It's funny how a single status message on GTalk can spur off an entire blog post. And when it's Uglyhair on the other side of the computer, you can expect nothing but entertainment of the lowest kinds. :P Here's why.
A couple of days back, my status message read: WTF lyrics for 16/04/2009: Tere ishq ki deewangi, sar pe chadh ke bole, Tune kya kiya, yeh kya hua? Dil ding daang ding dole....
And Uglyhair, in his usual nosy fashion, cannot resist a comment. Here's an unedited version of what happened next:
Uglyhair: You don't believe the dil can go ding dang ding?
me: Oh I never doubted that!
This was issued in public welfare...
Uglyhair: Here's some for tomorrow...
You bad, you bad, you bad bad boy...
You good, you good, you good good bo-o-ee...
me: LOL
WHAT song is this?
Uglyhair: The title track from the legendary film, Good Boy, Bad Boy...

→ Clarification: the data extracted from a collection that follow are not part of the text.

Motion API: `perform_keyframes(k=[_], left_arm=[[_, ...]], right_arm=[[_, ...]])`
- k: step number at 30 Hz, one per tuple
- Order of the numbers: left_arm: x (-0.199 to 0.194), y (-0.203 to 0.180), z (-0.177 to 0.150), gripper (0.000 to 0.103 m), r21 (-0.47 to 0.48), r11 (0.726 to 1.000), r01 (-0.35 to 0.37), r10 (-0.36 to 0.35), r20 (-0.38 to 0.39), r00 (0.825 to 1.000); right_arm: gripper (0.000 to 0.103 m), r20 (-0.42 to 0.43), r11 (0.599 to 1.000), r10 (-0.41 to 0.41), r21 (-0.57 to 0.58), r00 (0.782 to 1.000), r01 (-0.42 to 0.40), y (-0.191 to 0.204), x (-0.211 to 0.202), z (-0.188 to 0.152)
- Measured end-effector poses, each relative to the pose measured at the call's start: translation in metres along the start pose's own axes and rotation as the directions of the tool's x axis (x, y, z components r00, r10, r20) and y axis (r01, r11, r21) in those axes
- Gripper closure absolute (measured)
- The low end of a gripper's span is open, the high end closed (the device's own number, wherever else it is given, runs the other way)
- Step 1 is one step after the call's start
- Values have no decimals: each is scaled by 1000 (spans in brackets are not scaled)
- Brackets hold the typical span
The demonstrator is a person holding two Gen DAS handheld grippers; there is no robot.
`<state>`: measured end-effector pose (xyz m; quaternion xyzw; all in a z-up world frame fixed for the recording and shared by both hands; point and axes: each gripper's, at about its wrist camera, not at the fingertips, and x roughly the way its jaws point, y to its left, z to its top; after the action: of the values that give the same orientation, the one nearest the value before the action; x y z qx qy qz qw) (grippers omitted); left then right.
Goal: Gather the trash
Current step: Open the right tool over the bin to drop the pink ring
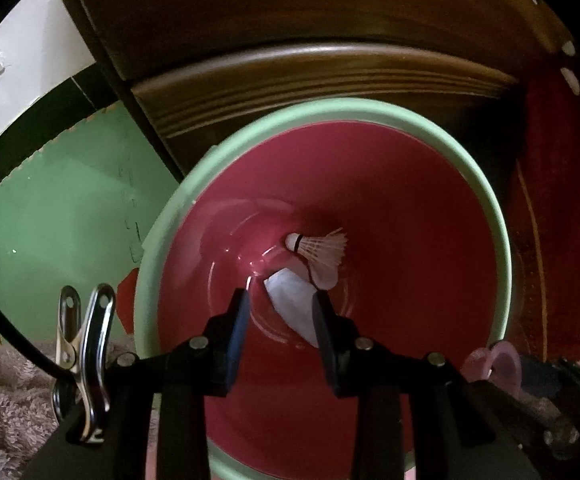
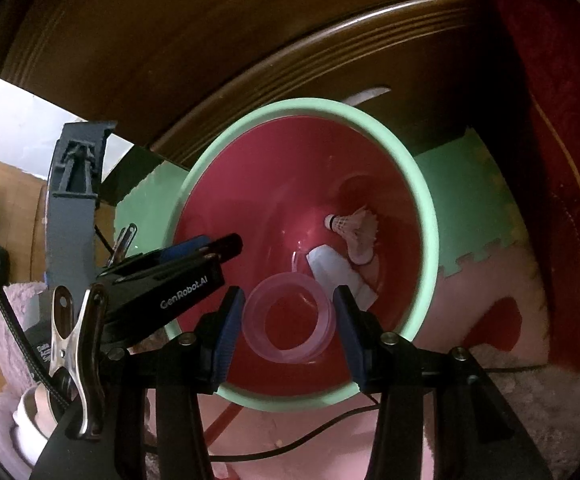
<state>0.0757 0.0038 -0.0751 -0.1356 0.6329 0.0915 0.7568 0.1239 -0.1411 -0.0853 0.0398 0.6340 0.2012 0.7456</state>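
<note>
While over bin point(image 2: 417, 184), tape roll point(image 2: 290, 318) clamped between right jaws

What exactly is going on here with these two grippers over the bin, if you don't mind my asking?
A person with a handheld gripper in each hand is collecting trash into a red bin with a green rim. The right gripper holds a clear pink tape ring above the opening. The left gripper hangs over the bin with nothing between its fingers. A shuttlecock and a white scrap already lie at the bottom.
</note>
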Motion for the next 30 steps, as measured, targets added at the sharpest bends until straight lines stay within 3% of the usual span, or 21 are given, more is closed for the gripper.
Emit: perform_keyframes(k=[3, 7, 30], left_arm=[[0, 0, 0, 71, -3, 1000, 0, 0, 0, 1000], [-1, 1, 1, 71, 3, 1000, 1, -1, 0, 1000], [-3, -4, 0, 71, 14, 1000, -3, 3, 11, 1000]], right_arm=[[55, 1, 1000, 3, 8, 1000, -3, 0, -1, 0], [44, -4, 1000, 0, 6, 1000, 0, 0, 2, 0], [44, 21, 1000, 0, -24, 1000, 0, 8, -9, -1]])
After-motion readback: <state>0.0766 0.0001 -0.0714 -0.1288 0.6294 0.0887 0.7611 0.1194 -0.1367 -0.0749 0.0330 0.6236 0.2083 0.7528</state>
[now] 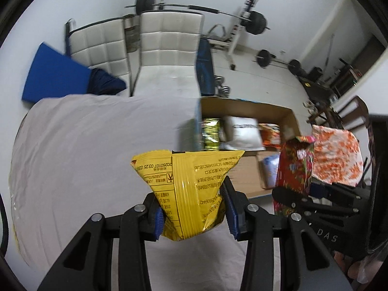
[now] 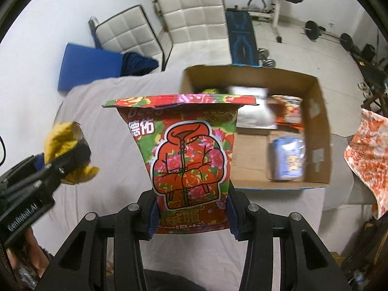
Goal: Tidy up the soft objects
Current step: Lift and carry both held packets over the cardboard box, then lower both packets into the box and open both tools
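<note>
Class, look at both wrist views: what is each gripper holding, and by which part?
Left gripper: crinkly yellow snack packet, lower end. Right gripper: red floral plastic pouch, bottom end.

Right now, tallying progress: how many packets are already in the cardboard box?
4 visible: a gold-green packet, white one and orange one along the far wall, a blue one nearer. Others may be hidden.

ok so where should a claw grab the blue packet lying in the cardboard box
Across its narrow width, around the middle, coming straight down from above. The blue packet lies flat on the cardboard box floor with bare cardboard on its left; the box wall stands close on its right.
</note>
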Tool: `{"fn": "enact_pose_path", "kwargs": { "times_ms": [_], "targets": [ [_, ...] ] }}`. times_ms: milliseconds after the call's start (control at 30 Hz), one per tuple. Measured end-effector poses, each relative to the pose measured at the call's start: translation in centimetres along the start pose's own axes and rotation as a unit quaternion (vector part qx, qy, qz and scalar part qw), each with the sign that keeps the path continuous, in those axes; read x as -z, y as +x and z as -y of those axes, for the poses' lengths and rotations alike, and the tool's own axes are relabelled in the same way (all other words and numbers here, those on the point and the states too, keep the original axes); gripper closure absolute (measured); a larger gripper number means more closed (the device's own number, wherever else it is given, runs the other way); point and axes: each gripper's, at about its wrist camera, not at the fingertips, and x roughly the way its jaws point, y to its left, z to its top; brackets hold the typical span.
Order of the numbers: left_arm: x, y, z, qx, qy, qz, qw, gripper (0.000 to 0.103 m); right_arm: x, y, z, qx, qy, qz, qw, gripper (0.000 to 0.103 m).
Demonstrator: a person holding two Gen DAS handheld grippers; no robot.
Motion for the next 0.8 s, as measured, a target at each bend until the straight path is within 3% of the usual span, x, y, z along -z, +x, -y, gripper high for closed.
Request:
{"fn": "enact_pose_path", "kwargs": {
  "times_ms": [200, 367, 600, 800],
  "targets": [
    [-1.3, 2.7, 5.0, 0.021, 0.015, -0.017, 0.9995, 0.065, -0.9, 0.1, 4.9, 0.006, 0.015, -0.006, 1.000, 0.056],
    [-2.7, 7.9, 7.3, 0.033, 0.001, -0.066, 0.9973, 0.065, -1.8, 5.1, 8.8, -0.005, 0.028, -0.042, 0.999, 0.056],
    [-3.1, 16.1, 7.5, 0.033, -0.037, -0.143, 0.9886, 0.065, -3.2, 12.6, 11.1, -0.019, 0.018, -0.085, 0.996, 0.056],
    [-3.0, 20.8, 6.3, 0.014, -0.067, -0.187, 0.9800, 0.065, -4.0, 17.9, 11.7, -0.014, 0.015, -0.124, 0.992, 0.056]
  ]
}}
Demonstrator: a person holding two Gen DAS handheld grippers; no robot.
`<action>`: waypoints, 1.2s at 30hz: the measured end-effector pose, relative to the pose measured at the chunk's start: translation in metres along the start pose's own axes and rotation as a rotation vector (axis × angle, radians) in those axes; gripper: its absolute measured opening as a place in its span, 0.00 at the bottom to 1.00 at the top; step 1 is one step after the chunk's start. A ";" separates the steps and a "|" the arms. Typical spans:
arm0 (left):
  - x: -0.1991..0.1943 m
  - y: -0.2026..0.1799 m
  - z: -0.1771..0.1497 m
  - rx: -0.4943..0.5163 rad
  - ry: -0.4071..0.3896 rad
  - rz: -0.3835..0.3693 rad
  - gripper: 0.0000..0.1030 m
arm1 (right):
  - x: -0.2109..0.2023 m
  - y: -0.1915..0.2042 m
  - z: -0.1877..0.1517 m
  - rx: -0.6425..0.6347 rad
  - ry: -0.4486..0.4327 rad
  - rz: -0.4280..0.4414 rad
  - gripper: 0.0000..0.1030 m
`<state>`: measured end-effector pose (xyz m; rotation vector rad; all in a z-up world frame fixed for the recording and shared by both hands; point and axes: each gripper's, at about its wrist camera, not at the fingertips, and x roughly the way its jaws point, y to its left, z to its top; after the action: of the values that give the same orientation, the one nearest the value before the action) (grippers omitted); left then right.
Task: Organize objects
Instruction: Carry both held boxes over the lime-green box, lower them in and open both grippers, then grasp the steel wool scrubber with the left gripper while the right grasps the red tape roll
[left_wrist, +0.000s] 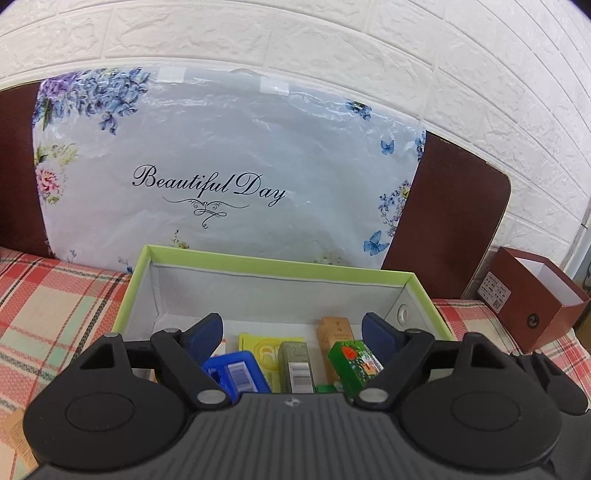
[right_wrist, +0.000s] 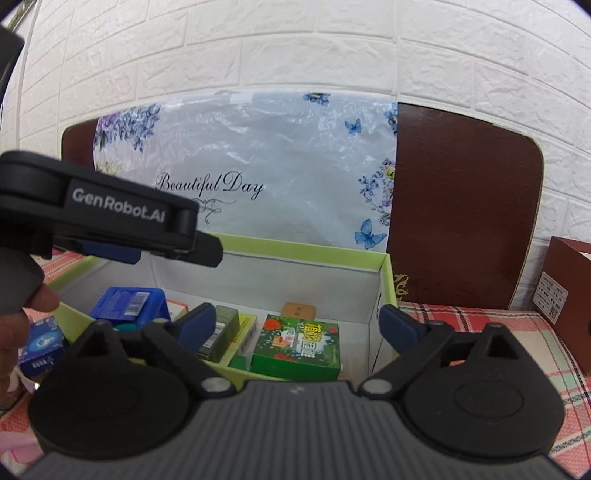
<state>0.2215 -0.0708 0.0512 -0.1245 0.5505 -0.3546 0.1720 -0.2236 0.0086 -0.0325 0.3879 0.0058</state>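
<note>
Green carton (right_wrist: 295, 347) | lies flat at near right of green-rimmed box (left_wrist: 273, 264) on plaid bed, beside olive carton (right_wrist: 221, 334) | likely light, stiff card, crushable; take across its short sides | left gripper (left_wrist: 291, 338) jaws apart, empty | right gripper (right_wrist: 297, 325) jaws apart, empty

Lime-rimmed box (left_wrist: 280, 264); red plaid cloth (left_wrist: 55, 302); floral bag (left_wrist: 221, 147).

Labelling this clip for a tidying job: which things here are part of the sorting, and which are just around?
Job:
green-rimmed box
blue barcode box
green floral carton
olive box
yellow packet
tan box

Just around:
floral plastic bag
brown open box
plaid cloth
</note>
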 end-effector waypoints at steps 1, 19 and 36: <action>-0.005 -0.001 -0.001 -0.002 0.000 0.000 0.83 | -0.005 0.000 0.001 0.003 -0.005 0.001 0.98; -0.109 -0.033 -0.042 0.081 -0.040 0.035 0.83 | -0.132 0.020 0.002 -0.036 -0.018 0.037 1.00; -0.140 0.017 -0.124 -0.044 0.089 0.060 0.83 | -0.167 0.032 -0.058 0.002 0.127 0.143 1.00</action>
<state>0.0494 -0.0073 0.0112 -0.1350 0.6491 -0.2909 -0.0050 -0.1937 0.0170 -0.0033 0.5170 0.1456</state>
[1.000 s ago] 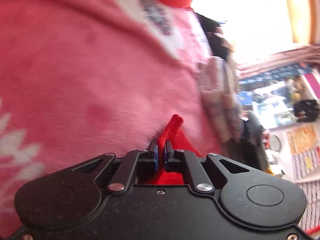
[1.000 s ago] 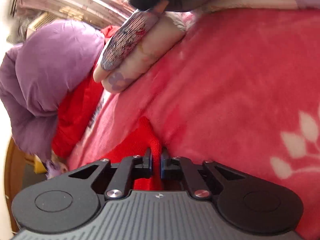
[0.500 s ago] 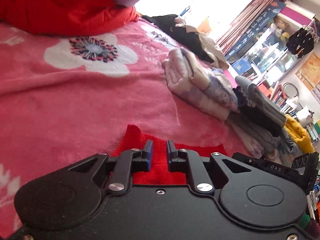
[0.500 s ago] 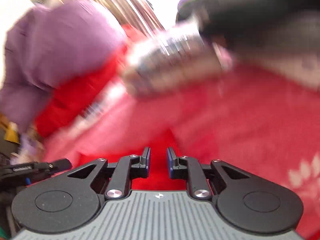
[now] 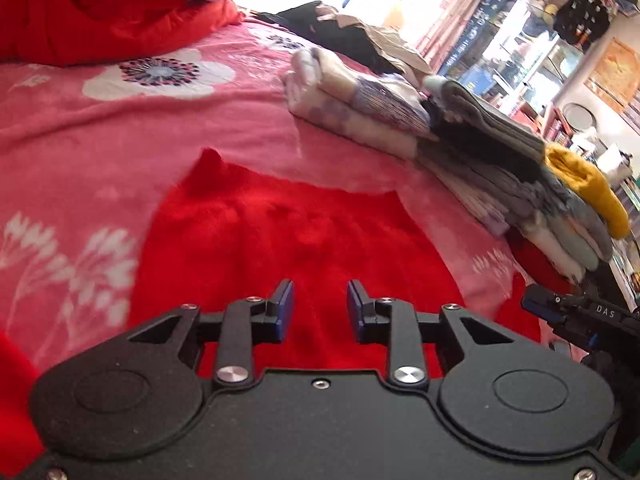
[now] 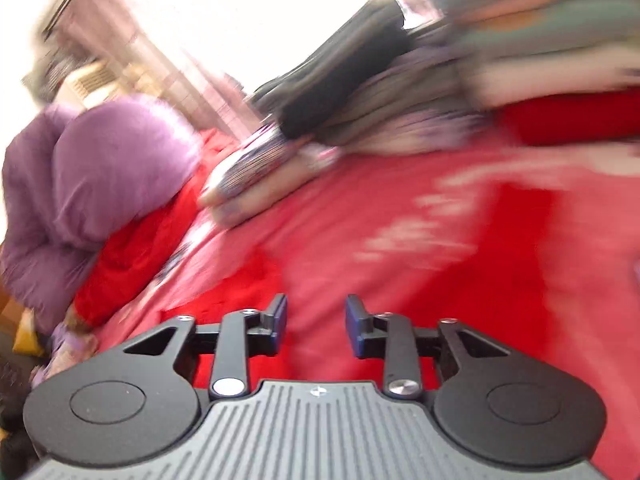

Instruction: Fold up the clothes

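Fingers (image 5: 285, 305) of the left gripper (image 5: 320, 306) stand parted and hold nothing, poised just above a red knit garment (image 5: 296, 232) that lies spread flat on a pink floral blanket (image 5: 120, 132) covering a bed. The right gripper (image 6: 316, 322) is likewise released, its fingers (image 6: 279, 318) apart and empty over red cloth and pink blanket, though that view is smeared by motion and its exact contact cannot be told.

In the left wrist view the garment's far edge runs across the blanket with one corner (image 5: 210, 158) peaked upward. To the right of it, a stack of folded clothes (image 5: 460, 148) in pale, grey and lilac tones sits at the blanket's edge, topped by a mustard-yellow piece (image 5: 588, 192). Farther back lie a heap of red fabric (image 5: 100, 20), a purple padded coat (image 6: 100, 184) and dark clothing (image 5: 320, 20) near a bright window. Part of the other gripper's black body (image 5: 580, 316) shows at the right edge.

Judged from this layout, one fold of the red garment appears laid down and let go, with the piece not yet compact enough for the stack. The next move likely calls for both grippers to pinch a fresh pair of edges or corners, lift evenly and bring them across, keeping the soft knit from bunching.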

me: I can think of another one....
Aa ja lag jaa gale se mere thaa kar de, thaa thaa kar de, aa thaa kar de... Aa ja lag jaa gale se mere thaa kar de, thaa thaa kar de, aa thaa kar de...Saare duniya se ishq bayaan kar de, thaa thaa kar de, thaa thaa kar de
Uglyhair: That's not a real song...
me: It is! Golmaal Returns!!
Uglyhair: You can't just make up stuff to malign the Indian film industry...
Tum par case thok dunga...
:P
me: IT IS GOLMAAL RETURNS! HAVEN'T YOU BEEN LISTENING?
Uglyhair: Nope...
:p
I need to, now...
:P
me: Lol
:D
Uglyhair: But I think the most brilliant lyrics are the ones where they try to be super serious, but the situation in the film hams it up...
:P
me: ???
Uglyhair: Like "Danke pe chot padi hai, saamne maut khadi hai, Krishan ne kaha Arjun se, na pyaar jata dushman se, Yudh kar..."
me: Hahaha! which movie?
Uglyhair: In the song, Anil Kapoor is a criminal hanging out in a bar, dressed in a white suit, and three rival gang members are out there to kill him, dressed in black-blue suits, and Jackie Shroff, who is a police inspector, dons a beard and a leather costume, along with his girlfriend Tina Munim, in a similar skimpy leather outfit, so that they can sing in the place and keep an eye on the action...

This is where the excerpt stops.